YOUR ASSIGNMENT: In this exercise, the entries below include pictures. Repeat exactly the lines from the line with "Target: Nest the" to the line with "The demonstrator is", including both, but without the pictures.

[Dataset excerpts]
╔══

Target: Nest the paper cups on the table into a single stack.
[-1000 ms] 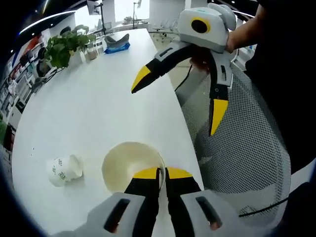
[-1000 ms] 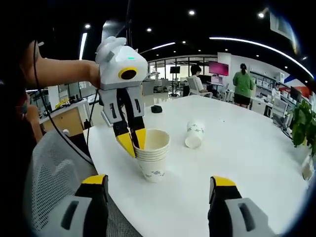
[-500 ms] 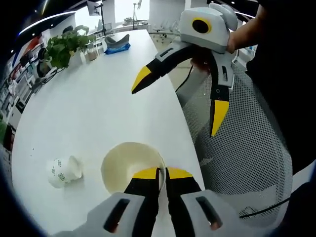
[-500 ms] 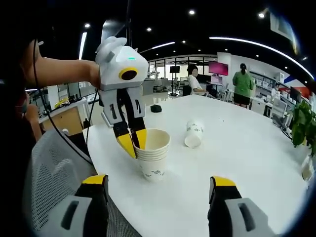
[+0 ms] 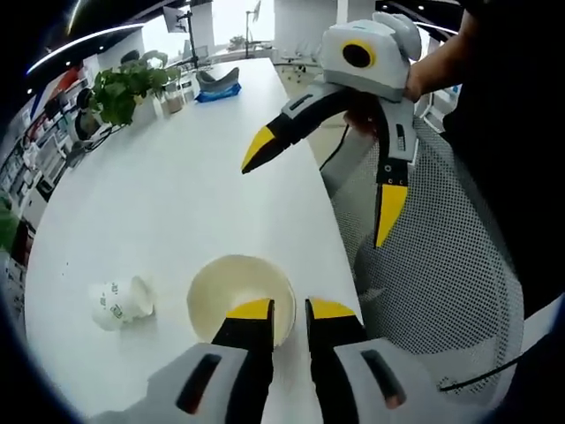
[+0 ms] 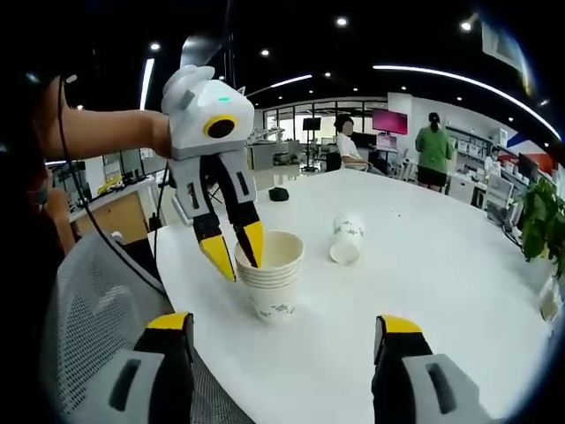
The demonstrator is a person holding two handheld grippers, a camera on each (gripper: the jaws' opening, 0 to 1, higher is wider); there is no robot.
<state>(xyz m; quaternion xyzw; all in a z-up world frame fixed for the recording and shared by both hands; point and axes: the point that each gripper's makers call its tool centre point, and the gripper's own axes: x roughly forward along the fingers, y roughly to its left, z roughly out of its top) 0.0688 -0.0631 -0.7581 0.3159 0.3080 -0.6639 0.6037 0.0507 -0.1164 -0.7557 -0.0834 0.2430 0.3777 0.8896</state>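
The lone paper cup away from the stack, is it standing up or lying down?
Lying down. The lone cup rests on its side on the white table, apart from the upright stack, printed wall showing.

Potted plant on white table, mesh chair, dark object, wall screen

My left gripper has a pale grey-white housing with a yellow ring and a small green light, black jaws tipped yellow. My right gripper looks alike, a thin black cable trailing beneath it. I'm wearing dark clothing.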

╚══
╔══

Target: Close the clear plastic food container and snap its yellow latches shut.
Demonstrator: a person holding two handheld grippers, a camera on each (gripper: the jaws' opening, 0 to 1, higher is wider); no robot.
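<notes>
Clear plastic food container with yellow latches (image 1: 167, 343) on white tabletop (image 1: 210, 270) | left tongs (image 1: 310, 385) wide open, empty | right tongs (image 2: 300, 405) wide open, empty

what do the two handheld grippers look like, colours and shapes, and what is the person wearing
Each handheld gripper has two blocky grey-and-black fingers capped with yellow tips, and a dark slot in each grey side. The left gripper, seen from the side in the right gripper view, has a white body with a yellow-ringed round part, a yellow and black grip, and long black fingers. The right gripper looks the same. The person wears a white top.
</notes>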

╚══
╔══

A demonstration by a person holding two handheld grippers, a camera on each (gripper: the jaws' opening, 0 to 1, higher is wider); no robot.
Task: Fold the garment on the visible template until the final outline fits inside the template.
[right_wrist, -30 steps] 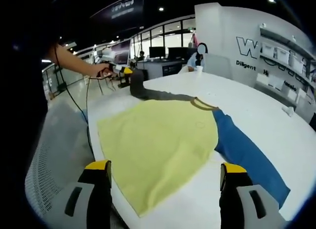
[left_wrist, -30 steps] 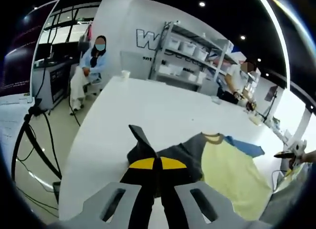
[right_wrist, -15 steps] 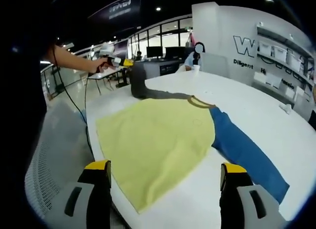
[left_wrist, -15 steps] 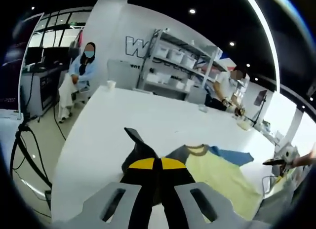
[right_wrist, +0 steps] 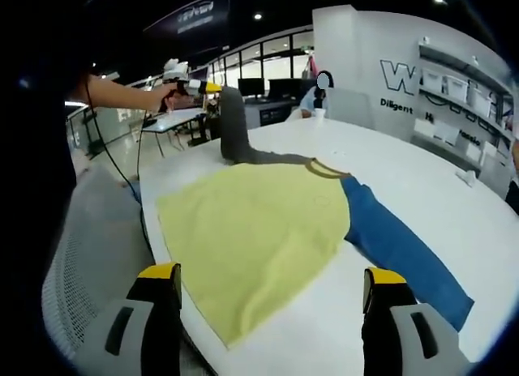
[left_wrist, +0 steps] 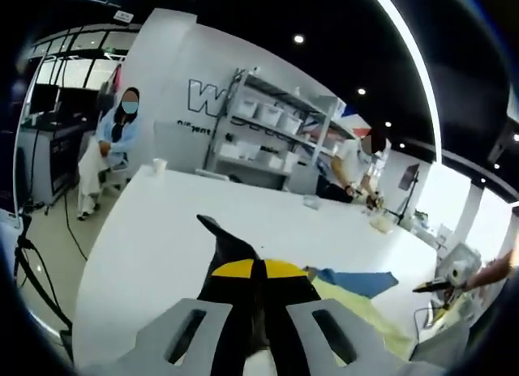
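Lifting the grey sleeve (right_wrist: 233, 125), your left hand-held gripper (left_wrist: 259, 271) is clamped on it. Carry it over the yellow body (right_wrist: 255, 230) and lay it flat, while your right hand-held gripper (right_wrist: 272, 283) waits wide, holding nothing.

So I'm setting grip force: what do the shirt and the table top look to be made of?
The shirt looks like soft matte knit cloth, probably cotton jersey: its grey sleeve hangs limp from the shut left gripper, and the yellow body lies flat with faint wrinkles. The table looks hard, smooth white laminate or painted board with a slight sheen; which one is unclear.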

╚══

ANSWER BOX:
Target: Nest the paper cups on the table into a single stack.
[-1000 ms] 
[-1000 ms] 
[-500 ms] 
[-500 ms] 
[+0 ms] 
[+0 ms] 
The demonstrator is a person holding two handheld grippers, a camera on each (gripper: the jaws' opening, 0 to 1, higher is wider); there is no robot.

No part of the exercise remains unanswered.